TASK BRIEF: Every record must be repeated precisely as it stands.

○ ○ ○

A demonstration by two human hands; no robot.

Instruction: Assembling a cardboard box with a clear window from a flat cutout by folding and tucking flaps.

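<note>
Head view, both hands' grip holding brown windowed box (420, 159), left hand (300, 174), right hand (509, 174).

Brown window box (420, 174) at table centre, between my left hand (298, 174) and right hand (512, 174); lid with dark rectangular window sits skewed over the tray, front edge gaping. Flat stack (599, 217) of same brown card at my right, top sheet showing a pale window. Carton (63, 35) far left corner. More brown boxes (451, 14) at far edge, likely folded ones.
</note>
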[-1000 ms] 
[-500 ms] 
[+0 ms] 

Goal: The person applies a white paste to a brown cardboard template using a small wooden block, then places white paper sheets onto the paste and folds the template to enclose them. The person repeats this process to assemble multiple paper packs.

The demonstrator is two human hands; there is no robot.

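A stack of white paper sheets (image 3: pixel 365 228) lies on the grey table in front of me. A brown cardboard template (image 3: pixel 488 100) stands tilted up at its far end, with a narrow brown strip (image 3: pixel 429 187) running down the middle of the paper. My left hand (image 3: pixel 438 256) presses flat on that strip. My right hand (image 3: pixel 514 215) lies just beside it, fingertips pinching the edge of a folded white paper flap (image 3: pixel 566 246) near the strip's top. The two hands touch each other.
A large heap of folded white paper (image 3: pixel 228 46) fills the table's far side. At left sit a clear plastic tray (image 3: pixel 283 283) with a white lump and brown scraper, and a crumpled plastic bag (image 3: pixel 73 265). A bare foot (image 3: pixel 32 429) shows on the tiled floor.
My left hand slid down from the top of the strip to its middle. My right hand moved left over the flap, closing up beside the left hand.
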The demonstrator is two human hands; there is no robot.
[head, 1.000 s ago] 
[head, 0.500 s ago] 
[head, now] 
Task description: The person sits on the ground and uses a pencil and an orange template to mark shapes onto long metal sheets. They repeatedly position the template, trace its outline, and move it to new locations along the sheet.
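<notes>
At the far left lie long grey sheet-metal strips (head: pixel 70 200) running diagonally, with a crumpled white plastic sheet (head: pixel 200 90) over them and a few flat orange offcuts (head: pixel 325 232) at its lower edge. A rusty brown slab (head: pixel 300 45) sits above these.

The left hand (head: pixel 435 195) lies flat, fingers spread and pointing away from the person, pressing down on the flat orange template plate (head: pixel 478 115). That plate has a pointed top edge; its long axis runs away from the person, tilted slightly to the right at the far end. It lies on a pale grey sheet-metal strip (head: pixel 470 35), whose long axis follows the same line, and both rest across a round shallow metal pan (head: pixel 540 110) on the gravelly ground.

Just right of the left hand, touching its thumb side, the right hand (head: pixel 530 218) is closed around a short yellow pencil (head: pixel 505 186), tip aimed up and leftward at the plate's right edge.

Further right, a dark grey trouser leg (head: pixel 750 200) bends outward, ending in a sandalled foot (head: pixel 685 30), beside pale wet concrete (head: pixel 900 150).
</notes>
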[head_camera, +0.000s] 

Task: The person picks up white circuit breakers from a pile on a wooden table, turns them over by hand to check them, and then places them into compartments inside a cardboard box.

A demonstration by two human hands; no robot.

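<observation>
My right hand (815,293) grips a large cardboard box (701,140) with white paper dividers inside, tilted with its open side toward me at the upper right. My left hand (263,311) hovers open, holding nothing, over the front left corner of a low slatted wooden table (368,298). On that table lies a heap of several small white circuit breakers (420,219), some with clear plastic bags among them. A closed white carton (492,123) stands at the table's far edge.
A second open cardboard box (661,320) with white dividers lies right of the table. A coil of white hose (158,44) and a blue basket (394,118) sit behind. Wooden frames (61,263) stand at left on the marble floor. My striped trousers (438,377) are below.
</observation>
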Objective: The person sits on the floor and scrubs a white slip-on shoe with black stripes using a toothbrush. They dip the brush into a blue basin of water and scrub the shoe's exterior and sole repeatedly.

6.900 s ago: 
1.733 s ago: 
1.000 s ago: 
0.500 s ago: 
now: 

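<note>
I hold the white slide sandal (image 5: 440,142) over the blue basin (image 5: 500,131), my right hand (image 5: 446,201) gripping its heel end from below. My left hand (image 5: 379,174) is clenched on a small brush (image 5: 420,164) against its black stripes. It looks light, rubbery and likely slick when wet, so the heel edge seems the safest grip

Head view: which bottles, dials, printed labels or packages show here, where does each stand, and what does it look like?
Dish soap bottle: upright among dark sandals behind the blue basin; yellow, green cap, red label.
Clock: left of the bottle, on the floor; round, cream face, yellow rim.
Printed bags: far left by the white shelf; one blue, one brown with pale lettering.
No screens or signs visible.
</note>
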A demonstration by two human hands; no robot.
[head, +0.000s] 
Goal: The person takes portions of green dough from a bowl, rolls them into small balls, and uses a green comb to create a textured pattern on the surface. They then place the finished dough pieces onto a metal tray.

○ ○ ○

FINISHED TASK:
A demonstration by two human hands; no robot.

Instruction: Assembling a cardboard box with a clear window from a flat cutout by folding and tucking flaps.

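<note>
Head view, both hands' grip holding brown windowed box (420, 159), left hand (300, 174), right hand (509, 174).

Brown window box (420, 174) at table centre, between my left hand (298, 174) and right hand (512, 174); lid with dark rectangular window sits skewed over the tray, front edge gaping. Flat stack (599, 217) of same brown card at my right, top sheet showing a pale window. Carton (63, 35) far left corner. More brown boxes (451, 14) at far edge, likely folded ones.
</note>
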[-1000 ms] 
[-500 ms] 
[+0 ms] 

Goal: The person applies a white paste to a brown cardboard template using a small wooden block, then places white paper sheets onto the paste and folds the template to enclose them. The person repeats this process to assemble multiple paper packs.

The demonstrator is two human hands; there is no robot.

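A stack of white paper sheets (image 3: pixel 365 228) lies on the grey table in front of me. A brown cardboard template (image 3: pixel 488 100) stands tilted up at its far end, with a narrow brown strip (image 3: pixel 429 187) running down the middle of the paper. My left hand (image 3: pixel 438 256) presses flat on that strip. My right hand (image 3: pixel 514 215) lies just beside it, fingertips pinching the edge of a folded white paper flap (image 3: pixel 566 246) near the strip's top. The two hands touch each other.
A large heap of folded white paper (image 3: pixel 228 46) fills the table's far side. At left sit a clear plastic tray (image 3: pixel 283 283) with a white lump and brown scraper, and a crumpled plastic bag (image 3: pixel 73 265). A bare foot (image 3: pixel 32 429) shows on the tiled floor.
My left hand slid down from the top of the strip to its middle. My right hand moved left over the flap, closing up beside the left hand.
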The demonstrator is two human hands; there is no robot.
[head, 1.000 s ago] 
[head, 0.500 s ago] 
[head, now] 
Task description: The person sits on the ground and uses a pencil and an orange template to mark shapes onto long metal sheets. They repeatedly position the template, trace its outline, and move it to new locations along the sheet.
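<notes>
At the far left lie long grey sheet-metal strips (head: pixel 70 200) running diagonally, with a crumpled white plastic sheet (head: pixel 200 90) over them and a few flat orange offcuts (head: pixel 325 232) at its lower edge. A rusty brown slab (head: pixel 300 45) sits above these.

The left hand (head: pixel 435 195) lies flat, fingers spread and pointing away from the person, pressing down on the flat orange template plate (head: pixel 478 115). That plate has a pointed top edge; its long axis runs away from the person, tilted slightly to the right at the far end. It lies on a pale grey sheet-metal strip (head: pixel 470 35), whose long axis follows the same line, and both rest across a round shallow metal pan (head: pixel 540 110) on the gravelly ground.

Just right of the left hand, touching its thumb side, the right hand (head: pixel 530 218) is closed around a short yellow pencil (head: pixel 505 186), tip aimed up and leftward at the plate's right edge.

Further right, a dark grey trouser leg (head: pixel 750 200) bends outward, ending in a sandalled foot (head: pixel 685 30), beside pale wet concrete (head: pixel 900 150).
</notes>
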[head_camera, +0.000s] 

Task: The person picks up white circuit breakers from a pile on a wooden table, turns them over by hand to check them, and then places them into compartments inside a cardboard box.

A demonstration by two human hands; no robot.

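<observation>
My right hand (815,293) grips a large cardboard box (701,140) with white paper dividers inside, tilted with its open side toward me at the upper right. My left hand (263,311) hovers open, holding nothing, over the front left corner of a low slatted wooden table (368,298). On that table lies a heap of several small white circuit breakers (420,219), some with clear plastic bags among them. A closed white carton (492,123) stands at the table's far edge.
A second open cardboard box (661,320) with white dividers lies right of the table. A coil of white hose (158,44) and a blue basket (394,118) sit behind. Wooden frames (61,263) stand at left on the marble floor. My striped trousers (438,377) are below.
</observation>
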Objective: The person sits on the floor and scrubs a white slip-on shoe with black stripes using a toothbrush. They dip the brush into a blue basin of water and scrub the shoe's exterior and sole repeatedly.

6.900 s ago: 
1.733 s ago: 
1.000 s ago: 
0.500 s ago: 
now: 

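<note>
I hold the white slide sandal (image 5: 440,142) over the blue basin (image 5: 500,131), my right hand (image 5: 446,201) gripping its heel end from below. My left hand (image 5: 379,174) is clenched on a small brush (image 5: 420,164) against its black stripes. It looks light, rubbery and likely slick when wet, so the heel edge seems the safest grip

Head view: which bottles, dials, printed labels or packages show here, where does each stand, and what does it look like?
Dish soap bottle: upright among dark sandals behind the blue basin; yellow, green cap, red label.
Clock: left of the bottle, on the floor; round, cream face, yellow rim.
Printed bags: far left by the white shelf; one blue, one brown with pale lettering.
No screens or signs visible.
</note>
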A demonstration by two human hands; no robot.
[head, +0.000s] 
Goal: The person takes portions of green dough from a bowl, rolls them into small balls, and uses a green comb to create a textured pattern on the surface. They then place the finished dough pieces onto a metal tray.

The required response has been given in full.